** What you need to do **
Only the pictures are to be left out; write out the rest of the data exactly.

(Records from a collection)
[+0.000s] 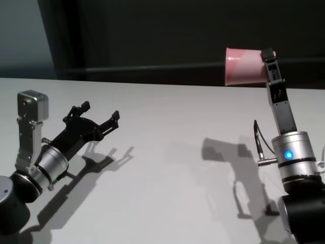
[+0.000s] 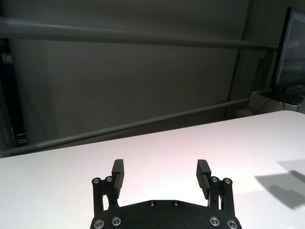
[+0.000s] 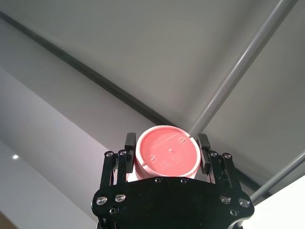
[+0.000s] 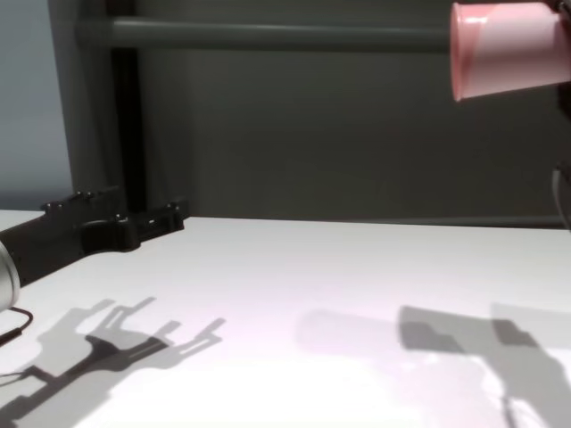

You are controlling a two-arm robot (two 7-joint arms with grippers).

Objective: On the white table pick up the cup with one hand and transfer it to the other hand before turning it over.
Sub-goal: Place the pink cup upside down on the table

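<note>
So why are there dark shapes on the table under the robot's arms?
They are shadows. In the head view, the right gripper holds the pink cup up in the air, so a grey shadow falls on the white table below it; the open left gripper throws a darker one. The chest view shows both shadows too, and a bright patch of light near the table's front edge.
</note>
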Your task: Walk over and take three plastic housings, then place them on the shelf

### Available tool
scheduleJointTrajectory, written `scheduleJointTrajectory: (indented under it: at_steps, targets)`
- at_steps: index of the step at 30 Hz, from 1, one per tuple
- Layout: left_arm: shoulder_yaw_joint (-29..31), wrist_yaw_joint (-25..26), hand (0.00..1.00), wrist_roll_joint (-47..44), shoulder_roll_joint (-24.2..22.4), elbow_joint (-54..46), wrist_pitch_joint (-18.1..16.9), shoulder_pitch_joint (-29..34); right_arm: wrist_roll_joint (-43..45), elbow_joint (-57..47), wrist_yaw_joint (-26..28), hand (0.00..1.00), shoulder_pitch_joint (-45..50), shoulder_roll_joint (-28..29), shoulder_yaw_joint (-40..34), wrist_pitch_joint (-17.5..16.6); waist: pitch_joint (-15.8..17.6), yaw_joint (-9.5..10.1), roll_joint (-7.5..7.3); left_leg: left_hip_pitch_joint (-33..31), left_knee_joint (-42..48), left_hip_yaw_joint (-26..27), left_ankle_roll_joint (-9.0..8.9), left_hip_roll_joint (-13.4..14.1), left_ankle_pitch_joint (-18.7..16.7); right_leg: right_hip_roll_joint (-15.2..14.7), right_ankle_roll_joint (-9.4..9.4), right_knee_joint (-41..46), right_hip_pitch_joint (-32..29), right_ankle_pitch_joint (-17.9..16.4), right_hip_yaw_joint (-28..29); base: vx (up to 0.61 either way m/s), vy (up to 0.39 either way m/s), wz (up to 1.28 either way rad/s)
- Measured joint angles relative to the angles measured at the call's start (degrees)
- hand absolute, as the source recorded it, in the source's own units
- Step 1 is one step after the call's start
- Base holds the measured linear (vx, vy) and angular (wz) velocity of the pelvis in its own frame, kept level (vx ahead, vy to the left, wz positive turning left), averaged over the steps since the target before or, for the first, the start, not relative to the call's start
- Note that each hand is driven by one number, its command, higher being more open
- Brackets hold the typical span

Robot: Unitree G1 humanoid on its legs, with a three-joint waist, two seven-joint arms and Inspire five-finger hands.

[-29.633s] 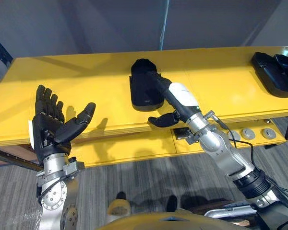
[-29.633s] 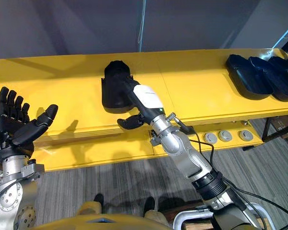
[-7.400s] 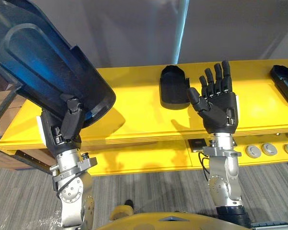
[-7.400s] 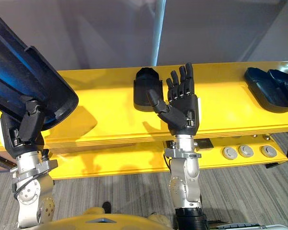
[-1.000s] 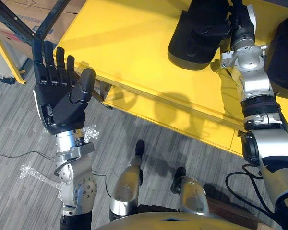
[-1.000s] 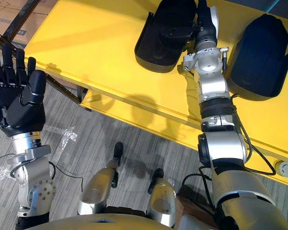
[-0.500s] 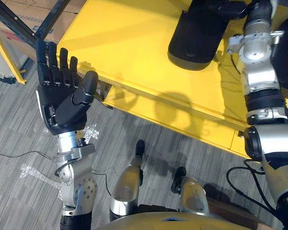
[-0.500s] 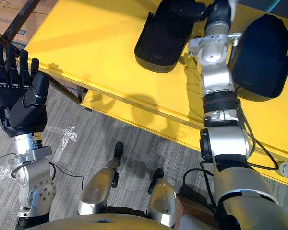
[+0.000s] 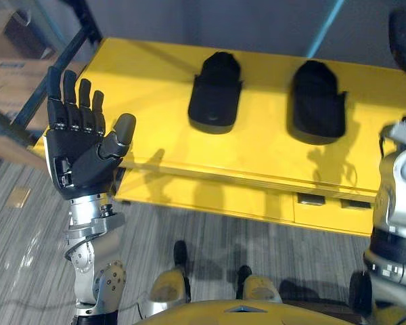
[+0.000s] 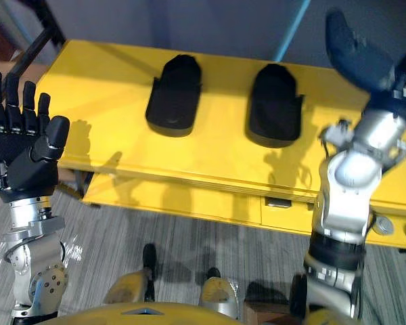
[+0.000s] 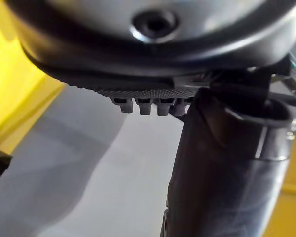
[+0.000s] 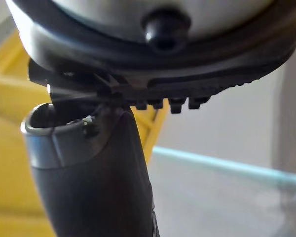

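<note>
My left hand point(image 9: 81, 159) is up at the 9 o'clock side, palm toward me, fingers straight and spread, holding nothing. 2 black plastic housings lie side by side on the yellow worktop point(image 9: 149, 81), apart from each other. The left housing point(image 9: 216, 91) is at 2 o'clock from that hand, well clear of it, and the right housing point(image 9: 317, 101) is at 3 o'clock from the first. My right hand point(image 10: 357, 55) hangs in the air at 2 o'clock from the right housing, not touching it. Its wrist view shows straight fingers with nothing in them.
</note>
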Motion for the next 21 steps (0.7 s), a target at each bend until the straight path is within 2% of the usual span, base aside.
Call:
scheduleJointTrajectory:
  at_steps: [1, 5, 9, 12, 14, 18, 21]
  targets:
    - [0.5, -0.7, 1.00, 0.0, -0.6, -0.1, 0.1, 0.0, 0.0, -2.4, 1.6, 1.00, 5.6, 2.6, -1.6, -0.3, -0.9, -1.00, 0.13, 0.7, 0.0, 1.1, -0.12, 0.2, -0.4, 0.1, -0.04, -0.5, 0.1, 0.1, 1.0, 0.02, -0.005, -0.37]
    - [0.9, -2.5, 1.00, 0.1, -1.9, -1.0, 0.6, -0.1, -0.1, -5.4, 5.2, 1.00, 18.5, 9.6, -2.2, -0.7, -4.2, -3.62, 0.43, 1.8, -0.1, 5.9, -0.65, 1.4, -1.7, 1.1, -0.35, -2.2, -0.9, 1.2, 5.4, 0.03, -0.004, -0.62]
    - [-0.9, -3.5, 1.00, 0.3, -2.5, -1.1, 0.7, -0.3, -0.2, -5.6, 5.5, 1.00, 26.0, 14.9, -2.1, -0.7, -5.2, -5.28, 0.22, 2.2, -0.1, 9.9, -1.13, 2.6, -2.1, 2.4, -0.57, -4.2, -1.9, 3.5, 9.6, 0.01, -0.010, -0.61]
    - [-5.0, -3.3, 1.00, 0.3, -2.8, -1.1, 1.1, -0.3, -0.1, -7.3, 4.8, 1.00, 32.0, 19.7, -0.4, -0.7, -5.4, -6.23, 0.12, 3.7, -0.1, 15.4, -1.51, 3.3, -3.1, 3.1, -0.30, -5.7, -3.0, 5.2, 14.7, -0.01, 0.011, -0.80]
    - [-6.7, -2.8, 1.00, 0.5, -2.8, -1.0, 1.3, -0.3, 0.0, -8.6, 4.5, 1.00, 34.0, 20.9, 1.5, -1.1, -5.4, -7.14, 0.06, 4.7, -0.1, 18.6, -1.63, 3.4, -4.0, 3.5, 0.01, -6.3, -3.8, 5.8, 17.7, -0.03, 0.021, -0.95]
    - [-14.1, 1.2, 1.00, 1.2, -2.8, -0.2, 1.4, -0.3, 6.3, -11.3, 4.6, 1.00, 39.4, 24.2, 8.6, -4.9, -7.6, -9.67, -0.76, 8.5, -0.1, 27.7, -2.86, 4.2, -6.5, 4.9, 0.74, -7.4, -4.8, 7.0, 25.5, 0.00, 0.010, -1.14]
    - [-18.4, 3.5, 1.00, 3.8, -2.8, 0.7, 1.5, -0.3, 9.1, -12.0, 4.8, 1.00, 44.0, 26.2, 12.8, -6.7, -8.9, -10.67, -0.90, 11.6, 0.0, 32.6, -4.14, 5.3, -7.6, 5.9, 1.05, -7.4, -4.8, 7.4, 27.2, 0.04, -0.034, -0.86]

** Written reply **
[+0.000s] 
[+0.000s] 
[+0.000s] 
[+0.000s] 

You are controlling a two-arm robot (two 7-joint arms with grippers).

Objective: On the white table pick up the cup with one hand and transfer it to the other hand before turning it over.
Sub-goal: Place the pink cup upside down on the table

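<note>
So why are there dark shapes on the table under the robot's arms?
They are shadows. In the head view, the right gripper holds the pink cup up in the air, so a grey shadow falls on the white table below it; the open left gripper throws a darker one. The chest view shows both shadows too, and a bright patch of light near the table's front edge.
</note>
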Your task: Walk over and take three plastic housings, then place them on the shelf

### Available tool
scheduleJointTrajectory, written `scheduleJointTrajectory: (indented under it: at_steps, targets)`
- at_steps: index of the step at 30 Hz, from 1, one per tuple
- Layout: left_arm: shoulder_yaw_joint (-29..31), wrist_yaw_joint (-25..26), hand (0.00..1.00), wrist_roll_joint (-47..44), shoulder_roll_joint (-24.2..22.4), elbow_joint (-54..46), wrist_pitch_joint (-18.1..16.9), shoulder_pitch_joint (-29..34); right_arm: wrist_roll_joint (-43..45), elbow_joint (-57..47), wrist_yaw_joint (-26..28), hand (0.00..1.00), shoulder_pitch_joint (-45..50), shoulder_roll_joint (-28..29), shoulder_yaw_joint (-40..34), wrist_pitch_joint (-17.5..16.6); waist: pitch_joint (-15.8..17.6), yaw_joint (-9.5..10.1), roll_joint (-7.5..7.3); left_leg: left_hip_pitch_joint (-33..31), left_knee_joint (-42..48), left_hip_yaw_joint (-26..27), left_ankle_roll_joint (-9.0..8.9), left_hip_roll_joint (-13.4..14.1), left_ankle_pitch_joint (-18.7..16.7); right_leg: right_hip_roll_joint (-15.2..14.7), right_ankle_roll_joint (-9.4..9.4), right_knee_joint (-41..46), right_hip_pitch_joint (-32..29), right_ankle_pitch_joint (-17.9..16.4), right_hip_yaw_joint (-28..29); base: vx (up to 0.61 either way m/s), vy (up to 0.39 either way m/s), wz (up to 1.28 either way rad/s)
- Measured joint angles relative to the angles measured at the call's start (degrees)
- hand absolute, as the source recorded it, in the source's own units
- Step 1 is one step after the call's start
- Base holds the measured linear (vx, vy) and angular (wz) velocity of the pelvis in its own frame, kept level (vx ahead, vy to the left, wz positive turning left), averaged over the steps since the target before or, for the first, the start, not relative to the call's start
- Note that each hand is driven by one number, its command, higher being more open
- Brackets hold the typical span

Robot: Unitree G1 humanoid on its legs, with a three-joint waist, two seven-joint arms and Inspire five-finger hands.

[-29.633s] 
[-29.633s] 
[-7.400s] 
[-7.400s] 
[-1.000s] 
[-1.000s] 
[-0.500s] 
[-0.500s] 
[+0.000s] 
[+0.000s] 
[+0.000s] 
[+0.000s] 

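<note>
My left hand point(image 9: 81, 159) is up at the 9 o'clock side, palm toward me, fingers straight and spread, holding nothing. 2 black plastic housings lie side by side on the yellow worktop point(image 9: 149, 81), apart from each other. The left housing point(image 9: 216, 91) is at 2 o'clock from that hand, well clear of it, and the right housing point(image 9: 317, 101) is at 3 o'clock from the first. My right hand point(image 10: 357, 55) hangs in the air at 2 o'clock from the right housing, not touching it. Its wrist view shows straight fingers with nothing in them.
</note>
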Motion for the next 21 steps (0.7 s), a target at each bend until the straight path is within 2% of the usual span, base aside.
Call:
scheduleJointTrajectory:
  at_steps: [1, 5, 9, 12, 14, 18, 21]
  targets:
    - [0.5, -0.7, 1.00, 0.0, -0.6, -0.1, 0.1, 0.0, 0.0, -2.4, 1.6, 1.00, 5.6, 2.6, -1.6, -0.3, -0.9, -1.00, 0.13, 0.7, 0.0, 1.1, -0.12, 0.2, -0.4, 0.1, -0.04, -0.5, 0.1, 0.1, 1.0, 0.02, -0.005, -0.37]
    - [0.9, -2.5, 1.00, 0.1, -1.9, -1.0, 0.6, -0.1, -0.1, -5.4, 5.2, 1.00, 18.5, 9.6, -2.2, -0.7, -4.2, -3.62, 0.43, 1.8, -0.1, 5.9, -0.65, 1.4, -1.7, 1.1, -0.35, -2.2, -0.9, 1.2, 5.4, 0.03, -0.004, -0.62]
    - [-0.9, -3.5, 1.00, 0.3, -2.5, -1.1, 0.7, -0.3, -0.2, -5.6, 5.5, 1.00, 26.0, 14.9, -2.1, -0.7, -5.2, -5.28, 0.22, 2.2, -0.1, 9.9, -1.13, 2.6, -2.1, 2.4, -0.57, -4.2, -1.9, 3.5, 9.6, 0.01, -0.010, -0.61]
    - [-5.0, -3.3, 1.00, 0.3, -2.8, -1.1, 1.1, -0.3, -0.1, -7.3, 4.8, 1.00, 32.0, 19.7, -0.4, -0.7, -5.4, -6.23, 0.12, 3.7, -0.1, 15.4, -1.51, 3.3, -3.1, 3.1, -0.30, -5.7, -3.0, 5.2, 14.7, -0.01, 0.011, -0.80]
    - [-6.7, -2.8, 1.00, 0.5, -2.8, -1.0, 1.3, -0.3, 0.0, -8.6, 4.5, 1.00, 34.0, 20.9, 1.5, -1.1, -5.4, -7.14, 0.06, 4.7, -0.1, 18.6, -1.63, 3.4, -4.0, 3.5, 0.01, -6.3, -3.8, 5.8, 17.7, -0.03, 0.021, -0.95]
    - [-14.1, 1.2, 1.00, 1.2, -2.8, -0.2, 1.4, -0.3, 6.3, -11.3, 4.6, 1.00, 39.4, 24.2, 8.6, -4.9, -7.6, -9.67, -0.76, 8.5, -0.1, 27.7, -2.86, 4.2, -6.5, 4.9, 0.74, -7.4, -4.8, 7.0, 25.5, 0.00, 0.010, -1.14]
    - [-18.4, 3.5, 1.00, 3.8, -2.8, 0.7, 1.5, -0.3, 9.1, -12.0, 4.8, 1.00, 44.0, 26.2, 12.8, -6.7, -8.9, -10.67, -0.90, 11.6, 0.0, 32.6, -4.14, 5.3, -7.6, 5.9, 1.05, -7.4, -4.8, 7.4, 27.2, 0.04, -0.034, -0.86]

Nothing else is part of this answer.